En ce qui concerne les métastases cérébrales, elles restent difficiles à traiter et obèrent la médiane de survie(12). Celle-ci est de seulement 8,9 mois malgré l’arrivée des nouveaux traitements. Le taux de survie à 3 ans stagne à 19 %. Le sous- groupe avec atteinte lepto-méningée est de très mauvais pronostic. Les autres facteurs péjoratifs sont le nombre de métastases cérébrales, la présence d’autres localisations métastatiques, le taux élevé de LDH et le statut ECOG. La thérapie ciblée associée à la radiothérapie stéréotaxique semble efficace, mais la radiothérapie reste discutée après chirurgie. L’association d’immunothérapie a de meilleurs résultats que l’ipilimumab seul . Cette efficacité de la combinaison se vérifie dans les métastases asymptomatiques en première ligne dans une étude où le bénéfice est également constaté dans les territoires extra-crâniens(14).
Le traitement adjuvant en question
Le traitement adjuvant permet théoriquement de décaler la récidive et les métastases, mais il ne change pas significativement la survie. Il est possible que ce traitement adjuvant bénéficie au sous-groupe des formes les moins agressives en augmentant leur survie. Le traitement adjuvant est néanmoins utile pour améliorer le confort du patient, car il est clair que la récidive altère la qualité de vie. L’évolution imprévisible du mélanome vers la constitution rapide de métastases justifie aussi de traiter plus tôt. Enfin, le traitement adjuvant augmente les chances de rester à un stade d’évolution, qui permettra de bénéficier, le cas échéant, de l’arrivée d’une innovation de rupture.
Si le patient est BRAF muté, faut-il mieux donner BRAF/Mek ou anti-PD1 ? En comparant les études, on obtient deux fois plus de survie sans récidive avec quasiment le même résultat dans les deux types de traitements (Dabra + Trame ou pembrolizumab).
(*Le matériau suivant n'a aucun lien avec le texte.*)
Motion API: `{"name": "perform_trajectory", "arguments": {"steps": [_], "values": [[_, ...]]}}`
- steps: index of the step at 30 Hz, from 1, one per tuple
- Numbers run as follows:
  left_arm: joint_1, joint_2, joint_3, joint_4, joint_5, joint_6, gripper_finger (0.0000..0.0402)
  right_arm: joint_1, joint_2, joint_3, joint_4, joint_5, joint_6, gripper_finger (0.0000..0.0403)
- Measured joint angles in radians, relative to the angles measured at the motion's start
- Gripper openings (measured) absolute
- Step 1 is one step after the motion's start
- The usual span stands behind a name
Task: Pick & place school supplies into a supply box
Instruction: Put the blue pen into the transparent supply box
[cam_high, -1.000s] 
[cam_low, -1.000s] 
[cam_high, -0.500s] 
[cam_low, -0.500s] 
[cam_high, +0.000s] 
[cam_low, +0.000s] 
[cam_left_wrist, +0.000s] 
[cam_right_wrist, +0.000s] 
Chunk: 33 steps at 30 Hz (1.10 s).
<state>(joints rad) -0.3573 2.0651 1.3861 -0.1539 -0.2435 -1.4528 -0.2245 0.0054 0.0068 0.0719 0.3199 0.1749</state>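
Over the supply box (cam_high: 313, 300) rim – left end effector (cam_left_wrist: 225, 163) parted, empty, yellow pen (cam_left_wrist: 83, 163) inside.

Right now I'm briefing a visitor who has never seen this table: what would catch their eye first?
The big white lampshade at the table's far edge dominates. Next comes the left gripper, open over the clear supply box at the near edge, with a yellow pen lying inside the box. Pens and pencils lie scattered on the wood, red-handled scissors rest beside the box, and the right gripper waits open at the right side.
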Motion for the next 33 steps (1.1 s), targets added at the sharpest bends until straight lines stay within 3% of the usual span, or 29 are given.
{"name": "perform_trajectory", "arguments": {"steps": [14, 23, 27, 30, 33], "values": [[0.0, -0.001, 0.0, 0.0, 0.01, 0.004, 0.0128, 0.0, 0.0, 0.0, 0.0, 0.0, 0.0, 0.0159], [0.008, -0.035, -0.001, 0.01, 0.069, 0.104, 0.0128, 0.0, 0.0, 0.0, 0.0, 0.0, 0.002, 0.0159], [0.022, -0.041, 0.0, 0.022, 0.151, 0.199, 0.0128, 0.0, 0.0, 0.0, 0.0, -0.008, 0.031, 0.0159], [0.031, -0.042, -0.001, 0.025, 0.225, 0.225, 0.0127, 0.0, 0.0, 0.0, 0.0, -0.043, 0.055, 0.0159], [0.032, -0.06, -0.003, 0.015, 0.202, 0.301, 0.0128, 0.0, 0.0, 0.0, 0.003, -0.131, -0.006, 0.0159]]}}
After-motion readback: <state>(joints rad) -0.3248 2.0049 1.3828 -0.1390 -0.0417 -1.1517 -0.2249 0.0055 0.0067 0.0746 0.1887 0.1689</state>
Le pembrolizumab est un traitement adjuvant du mélanome de stade III avec atteinte ganglionnaire à visée curative et de première intention, quel que soit le statut tumoral au regard de la mutation BRAF. Il pourrait trouver une place dans les stades moins évolués. Le traitement adjuvant est envisagé pour la prévention des récidives et le développement des métastases dangereuses dans les stades II b et II c à haut risque. Selon l’étude Keynote 716, le pembrolizumab réduit de 35 % les risques de récidive comparativement au placebo(17). Mais la tolérance pèse lourd dans la décision puisqu’il faut compter sur des effets indésirables à traiter avec une hormonothérapie substitutive à vie (hypothyroïdie, hypopituitarisme) dans 15 % des cas. Le futur est de mieux sélectionner les candidats au traitement adjuvant parmi l’ensemble des stades II sur la base de tests moléculaires.